Exiles is about Girard Manly Hopkins and his writing of “Wreck of the Deutschland.” I really loved how this book latched onto the anatomy of a poem and rotated between Hopkins life as a poet and the life of the nuns sinking with the Deutschland. I felt like the book highlighted a lot of the things I find beautiful about religion---the poetry of ritual and prayer, the life of service, the sense of prayers being a legitimate cry to help from God.

It was an emotional experience deliberating my personal significance of this book. I’ve come out of as being against institutional religion these past few years. But at times it has not been without a deep inner conflict that I have. Mine is a story of being told that I found faith in the wrong places and feeling excluded.  This eventually evolved into making other aspects of my life a larger priority—like studying literature in the hours that I used to study the Bible and going to the gym on a Sunday morning instead of going to church.  With the distance of time I started to embrace logic and objective perspectives on the world more fully.  I know that I touched on expanding my critical reasoning skills in my post on No Sacred Cows. However that does not mean that I do not honor the point in my life in which prayer and liturgy played an important role to me!  

But there was something about this book that was beckoning to me to find it again. I remembered reading this book but I could not remember the title of the book. My husband was watching the football game when I told him that I was having troubles finding a book about a ship wreck with a blue cover. If that is all you ever remember about a book that is a very generic thing to remember. I got numerous Goodreads, Google and Amazon results—none of them pointing me in the right direction.

I finally decided to take this dilemma to Facebook recalling details about it that were important to me: “Clergy friends: at this time in 2010 I was taking an Old Testament class with Terence Fretheim at Luther Seminary and took an active interest in Noah's Ark and the theological language utilized around the storms in our world and in our lives. There was a novel that I remember making connections to I had recently read about a ship that was sinking where there was a priest and/or nun was sinking with the ship. I spent a lot of time this afternoon looking for what the book may have been on Goodreads lists and Google Images with no luck.
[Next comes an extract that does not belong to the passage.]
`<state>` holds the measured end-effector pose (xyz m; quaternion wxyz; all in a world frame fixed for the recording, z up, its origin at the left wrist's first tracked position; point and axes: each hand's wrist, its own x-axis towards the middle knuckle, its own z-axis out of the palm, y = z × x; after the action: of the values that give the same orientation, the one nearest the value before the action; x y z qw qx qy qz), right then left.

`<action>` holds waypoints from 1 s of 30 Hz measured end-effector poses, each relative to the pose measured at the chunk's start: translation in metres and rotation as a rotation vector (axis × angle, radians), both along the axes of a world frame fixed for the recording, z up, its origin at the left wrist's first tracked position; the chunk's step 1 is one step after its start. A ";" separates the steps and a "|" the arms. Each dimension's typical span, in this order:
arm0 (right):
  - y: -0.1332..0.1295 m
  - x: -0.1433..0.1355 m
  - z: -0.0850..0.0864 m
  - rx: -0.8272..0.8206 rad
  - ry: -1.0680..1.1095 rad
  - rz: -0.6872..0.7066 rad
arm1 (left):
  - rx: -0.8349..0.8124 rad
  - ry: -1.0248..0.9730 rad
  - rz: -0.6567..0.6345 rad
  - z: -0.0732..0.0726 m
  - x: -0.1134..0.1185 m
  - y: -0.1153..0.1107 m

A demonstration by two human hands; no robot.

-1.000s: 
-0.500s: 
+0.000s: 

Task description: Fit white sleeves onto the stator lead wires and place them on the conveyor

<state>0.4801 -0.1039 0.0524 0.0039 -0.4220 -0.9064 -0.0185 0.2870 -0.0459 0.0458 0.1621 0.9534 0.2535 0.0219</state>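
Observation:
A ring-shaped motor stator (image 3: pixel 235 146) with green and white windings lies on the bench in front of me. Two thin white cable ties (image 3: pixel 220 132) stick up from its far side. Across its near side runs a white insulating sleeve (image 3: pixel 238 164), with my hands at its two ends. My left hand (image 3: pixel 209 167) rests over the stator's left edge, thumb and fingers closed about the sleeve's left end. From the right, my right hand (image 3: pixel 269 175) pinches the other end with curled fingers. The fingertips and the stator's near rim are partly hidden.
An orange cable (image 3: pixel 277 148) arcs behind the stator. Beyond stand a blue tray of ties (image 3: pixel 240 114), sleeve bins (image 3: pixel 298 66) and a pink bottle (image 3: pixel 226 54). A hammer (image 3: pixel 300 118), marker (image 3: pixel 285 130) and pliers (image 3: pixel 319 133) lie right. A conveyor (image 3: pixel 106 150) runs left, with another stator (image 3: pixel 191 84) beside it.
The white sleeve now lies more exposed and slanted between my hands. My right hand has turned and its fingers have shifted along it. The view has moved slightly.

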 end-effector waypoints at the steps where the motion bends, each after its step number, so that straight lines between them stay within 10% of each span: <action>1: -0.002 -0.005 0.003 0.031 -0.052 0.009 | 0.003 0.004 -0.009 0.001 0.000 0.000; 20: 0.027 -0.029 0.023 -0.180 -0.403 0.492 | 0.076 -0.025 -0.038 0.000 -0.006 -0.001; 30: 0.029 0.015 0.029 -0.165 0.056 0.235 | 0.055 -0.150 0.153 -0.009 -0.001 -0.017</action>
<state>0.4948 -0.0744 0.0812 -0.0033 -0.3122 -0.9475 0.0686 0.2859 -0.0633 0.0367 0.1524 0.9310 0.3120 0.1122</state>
I swear it was a book that another clergy friend recommended to me but I can't remember who recommended it or what the book was but I remember the experience of reading the book. This afternoon I really wanted to find it again. Do any of you know what that book might have been?? I no longer have my seminary papers. This is also part of why I use Goodreads as my tracking tool for everything I read in the secular chapter of my life so I don't have any issues like this ever again. But I really want to find a copy of this book again.”

I was not sure if I would ever hear anything from anyone—but a friend of mine who is an Episcopalian priest responded to me right away with a picture of the book saying that the book I was looking for was called Exiles.  I thanked him and looked for it through my public library system right away. Apparently my library did NOT have a copy of the book. Even though I am dedicated to using the library more these days for books I do not already own (you can read about the journey that lead me there here) it seemed like if it was a book I read once and needed to read again that it was worth purchasing the book. I bought the book right away. My priest friend also sent me a link to a sermon that the book influenced him to write.

Reading his sermon and then later the copy of the book that arrived in the mail reminded me of how beautiful the nature of authentic prayer can really be. I read it meditatively and it invoked a side of me that I had long forgotten about. It reminded me of the more beautiful aspects of Christian rituals and gave me an excuse to read Wreck of the Deutshland which I was pretty obsessed with during a dark yet very defining point in my life. Reading the words again: “Oh Christ, Oh Christ, come quickly”--an authentic cry of prayer—tugged at my heart. I have strong reasons for not wanting to venture into the walls of a church again however it reminded me of the more beautiful aspects of Catholic Christian liturgy.

 Sometimes the books I read can take me into places that I am not able to physically go to in real life.  In the case of this particular book it brought me to a place that I will never be able to return to but it helped me relive the memories of the positive aspects that I still cherish in my heart.  In fact, the only explicitly theological book that I kept was a copy of The Book of Common Prayer.  For some reason a tiny voice in my head told me to not let go of it. I want to have logic rule my life but I still honored that quiet, mysterious voice.